Local service providers felt unfairly stung by Newsom’s criticism because they have no control over housing unaffordability and the other system failures that cause homelessness. And while they are getting more state funds than ever before, their resources don’t match demand. Funding the current affordable housing need alone would require nearly $18 billion a year, according to an analysis from Housing California and California Housing Partnership, two affordable housing policy advocacy groups.

“This would be like the governor saying, I’m going to hold funding to emergency departments because the number of car accidents in your community hasn’t gone down,” said Anna Laven, executive director of the Bakersfield Kern Regional Homeless Collaborative. The collaborative is one of 44 “continuums of care” in California that oversee the region’s homelessness response and applied for the grants in conjunction with city and county governments.

A city alley with tents, debris, a person walking a dog, cars, and distant buildings.
Tents cover the sidewalk on Willow Street in San Francisco on Sept. 21, 2022. According to public records, Willow Street has seen the most homeless encampment sweeps in the city. | Felix Uribe Jr. for The Standard | Source: Felix Uribe Jr for The Standard

‘He surprised everyone’

When Newsom withheld the funds earlier this month, service providers were aghast.

“He surprised everyone, up and down the state,” said Stephen Simon, interim executive director of the Los Angeles Homeless Services Authority, another continuum of care.

Laven, from Bakersfield, shared with CalMatters a Sept. 1  email from the California Interagency Council on Homelessness—which ultimately reports to Newsom— saying their application had been “moved forward for final review in preparation for the award and disbursement process.” She thought it had been approved. But when she asked for a contract and check, it never came. Instead, they got additional questions about their application weeks later, which she thought was a mistake. Then came Newsom’s announcement that he was yanking the money.

“We were all feeling pretty blindsided and, you know, sort of reeling,” she said.

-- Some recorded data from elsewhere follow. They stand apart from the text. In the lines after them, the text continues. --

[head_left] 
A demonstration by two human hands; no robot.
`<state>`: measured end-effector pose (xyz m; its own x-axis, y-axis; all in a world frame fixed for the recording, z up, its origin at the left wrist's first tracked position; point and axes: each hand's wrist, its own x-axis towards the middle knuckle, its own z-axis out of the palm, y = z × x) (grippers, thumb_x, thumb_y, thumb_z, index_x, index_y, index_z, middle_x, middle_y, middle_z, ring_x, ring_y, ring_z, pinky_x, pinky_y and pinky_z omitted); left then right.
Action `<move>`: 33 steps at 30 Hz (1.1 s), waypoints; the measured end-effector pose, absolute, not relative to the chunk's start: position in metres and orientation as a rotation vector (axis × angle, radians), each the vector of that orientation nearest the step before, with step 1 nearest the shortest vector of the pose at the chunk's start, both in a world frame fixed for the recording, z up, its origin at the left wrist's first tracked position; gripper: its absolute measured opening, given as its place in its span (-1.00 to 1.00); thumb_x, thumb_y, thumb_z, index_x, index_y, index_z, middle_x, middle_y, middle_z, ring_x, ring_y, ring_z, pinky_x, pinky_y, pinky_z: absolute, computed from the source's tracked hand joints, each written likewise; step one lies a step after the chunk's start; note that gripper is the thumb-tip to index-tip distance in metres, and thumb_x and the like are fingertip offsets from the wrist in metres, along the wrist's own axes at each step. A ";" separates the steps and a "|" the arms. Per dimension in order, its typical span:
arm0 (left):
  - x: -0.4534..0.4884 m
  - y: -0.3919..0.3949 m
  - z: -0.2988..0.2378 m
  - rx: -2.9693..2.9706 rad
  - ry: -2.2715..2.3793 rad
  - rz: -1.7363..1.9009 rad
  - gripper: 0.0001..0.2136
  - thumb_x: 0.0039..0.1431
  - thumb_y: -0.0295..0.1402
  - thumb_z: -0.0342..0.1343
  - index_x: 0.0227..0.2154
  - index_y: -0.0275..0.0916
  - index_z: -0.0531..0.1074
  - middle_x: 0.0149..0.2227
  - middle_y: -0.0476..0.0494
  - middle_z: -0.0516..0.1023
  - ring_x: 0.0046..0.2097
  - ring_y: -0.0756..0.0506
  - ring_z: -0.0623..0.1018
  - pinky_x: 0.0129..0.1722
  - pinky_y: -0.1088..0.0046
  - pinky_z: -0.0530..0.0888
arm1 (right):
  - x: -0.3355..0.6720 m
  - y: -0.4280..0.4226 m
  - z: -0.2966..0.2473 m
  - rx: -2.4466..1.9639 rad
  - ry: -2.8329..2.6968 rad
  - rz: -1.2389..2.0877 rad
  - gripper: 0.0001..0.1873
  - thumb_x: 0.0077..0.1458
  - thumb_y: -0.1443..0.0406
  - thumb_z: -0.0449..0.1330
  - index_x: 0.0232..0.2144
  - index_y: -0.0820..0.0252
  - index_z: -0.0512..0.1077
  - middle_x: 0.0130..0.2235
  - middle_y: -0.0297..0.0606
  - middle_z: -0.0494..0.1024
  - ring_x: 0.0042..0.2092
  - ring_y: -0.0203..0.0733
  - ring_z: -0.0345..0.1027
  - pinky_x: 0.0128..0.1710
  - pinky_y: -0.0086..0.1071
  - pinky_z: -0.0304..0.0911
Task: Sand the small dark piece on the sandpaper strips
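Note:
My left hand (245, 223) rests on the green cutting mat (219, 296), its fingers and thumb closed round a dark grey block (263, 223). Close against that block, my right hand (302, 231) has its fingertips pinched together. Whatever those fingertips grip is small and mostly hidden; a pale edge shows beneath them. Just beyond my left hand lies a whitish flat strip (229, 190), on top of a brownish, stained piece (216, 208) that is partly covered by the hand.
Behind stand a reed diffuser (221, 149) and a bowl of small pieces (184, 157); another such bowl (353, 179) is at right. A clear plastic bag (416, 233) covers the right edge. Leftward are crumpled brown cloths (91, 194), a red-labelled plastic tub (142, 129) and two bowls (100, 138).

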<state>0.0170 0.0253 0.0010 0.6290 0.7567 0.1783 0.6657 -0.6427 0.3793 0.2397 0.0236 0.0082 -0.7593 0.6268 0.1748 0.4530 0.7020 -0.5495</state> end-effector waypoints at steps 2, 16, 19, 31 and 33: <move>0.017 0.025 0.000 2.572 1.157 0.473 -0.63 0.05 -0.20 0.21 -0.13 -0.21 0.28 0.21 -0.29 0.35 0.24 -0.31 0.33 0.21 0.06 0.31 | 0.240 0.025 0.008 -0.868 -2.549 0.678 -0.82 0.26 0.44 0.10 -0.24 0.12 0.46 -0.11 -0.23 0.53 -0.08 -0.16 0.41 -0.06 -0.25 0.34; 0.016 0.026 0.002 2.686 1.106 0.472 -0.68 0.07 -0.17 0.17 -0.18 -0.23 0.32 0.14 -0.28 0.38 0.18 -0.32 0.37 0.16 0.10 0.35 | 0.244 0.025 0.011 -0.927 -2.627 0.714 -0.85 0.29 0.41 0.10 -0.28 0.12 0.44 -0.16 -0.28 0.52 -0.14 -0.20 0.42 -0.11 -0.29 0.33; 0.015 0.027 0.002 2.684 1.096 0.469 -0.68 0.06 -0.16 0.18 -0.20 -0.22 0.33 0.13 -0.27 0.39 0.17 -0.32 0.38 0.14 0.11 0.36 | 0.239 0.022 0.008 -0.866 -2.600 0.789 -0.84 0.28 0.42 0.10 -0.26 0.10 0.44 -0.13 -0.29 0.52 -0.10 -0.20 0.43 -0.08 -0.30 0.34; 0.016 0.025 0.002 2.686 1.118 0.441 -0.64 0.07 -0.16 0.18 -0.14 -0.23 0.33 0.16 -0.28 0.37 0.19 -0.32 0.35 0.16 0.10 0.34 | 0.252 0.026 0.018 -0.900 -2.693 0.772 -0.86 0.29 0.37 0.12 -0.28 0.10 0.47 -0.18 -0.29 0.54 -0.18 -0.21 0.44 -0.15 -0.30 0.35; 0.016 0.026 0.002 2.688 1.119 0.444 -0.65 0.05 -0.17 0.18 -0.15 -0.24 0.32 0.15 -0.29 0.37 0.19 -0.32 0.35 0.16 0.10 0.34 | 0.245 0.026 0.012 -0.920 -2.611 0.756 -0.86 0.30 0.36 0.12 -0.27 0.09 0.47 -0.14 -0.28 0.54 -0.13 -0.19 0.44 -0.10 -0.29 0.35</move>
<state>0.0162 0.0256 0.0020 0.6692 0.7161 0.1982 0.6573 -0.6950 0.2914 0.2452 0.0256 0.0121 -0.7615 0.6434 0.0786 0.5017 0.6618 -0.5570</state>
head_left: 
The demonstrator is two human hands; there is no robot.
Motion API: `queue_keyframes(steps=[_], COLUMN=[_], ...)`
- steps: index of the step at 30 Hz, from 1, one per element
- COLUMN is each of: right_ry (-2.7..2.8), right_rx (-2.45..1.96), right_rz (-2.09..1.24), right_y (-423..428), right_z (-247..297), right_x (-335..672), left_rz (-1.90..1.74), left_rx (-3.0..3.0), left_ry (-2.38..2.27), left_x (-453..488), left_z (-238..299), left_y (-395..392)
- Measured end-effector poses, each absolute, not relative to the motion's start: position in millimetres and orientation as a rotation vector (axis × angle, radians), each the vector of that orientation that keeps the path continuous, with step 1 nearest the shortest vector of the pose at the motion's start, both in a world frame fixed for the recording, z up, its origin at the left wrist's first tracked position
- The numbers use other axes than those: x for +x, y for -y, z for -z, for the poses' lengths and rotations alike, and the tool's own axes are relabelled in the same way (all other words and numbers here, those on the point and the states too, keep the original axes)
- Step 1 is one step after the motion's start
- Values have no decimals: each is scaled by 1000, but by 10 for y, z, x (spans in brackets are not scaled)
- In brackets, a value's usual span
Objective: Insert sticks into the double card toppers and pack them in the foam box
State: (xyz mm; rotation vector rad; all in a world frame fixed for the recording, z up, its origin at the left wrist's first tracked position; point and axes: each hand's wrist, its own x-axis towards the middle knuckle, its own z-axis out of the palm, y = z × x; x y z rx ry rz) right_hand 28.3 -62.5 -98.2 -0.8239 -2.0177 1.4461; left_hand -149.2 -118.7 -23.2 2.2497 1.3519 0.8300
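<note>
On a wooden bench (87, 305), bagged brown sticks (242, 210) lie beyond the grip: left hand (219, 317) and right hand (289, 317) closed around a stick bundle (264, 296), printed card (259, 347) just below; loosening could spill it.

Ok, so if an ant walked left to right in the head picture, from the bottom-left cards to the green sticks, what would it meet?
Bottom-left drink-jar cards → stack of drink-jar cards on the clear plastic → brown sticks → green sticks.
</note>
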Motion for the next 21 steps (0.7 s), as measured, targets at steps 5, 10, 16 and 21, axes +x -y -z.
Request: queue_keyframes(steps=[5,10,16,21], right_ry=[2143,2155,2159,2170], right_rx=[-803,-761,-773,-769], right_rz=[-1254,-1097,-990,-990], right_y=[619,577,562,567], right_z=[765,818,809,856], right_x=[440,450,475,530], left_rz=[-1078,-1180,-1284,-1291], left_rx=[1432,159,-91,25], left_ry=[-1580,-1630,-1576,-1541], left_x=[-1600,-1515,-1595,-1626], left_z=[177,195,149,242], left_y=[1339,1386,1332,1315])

The council “conducted intensive technical assistance over a six-month period” with all applicants, grants director Victor Duron reported during a Nov. 10 meeting. The Los Angeles Homeless Services Authority said its own meetings with the council had gone so well, it had already struck contracts, including one to fund more than 1,000 interim housing beds, with its $84 million share.

“They wanted to see impact as soon as possible, and so we followed that guidance and allocated all of the dollars,” said the authority’s Rysman.

The state had approved none of the applications before requesting additional information, according to Lourdes Castro Ramírez, secretary of the Business, Consumer Services and Housing Agency, which directly oversees the council. She told CalMatters “there was no conflicting communication” from her agency and the governor’s office.

“At the end of the day we all have the same goal,” said Laven of Bakersfield. “I just wish we were working together.”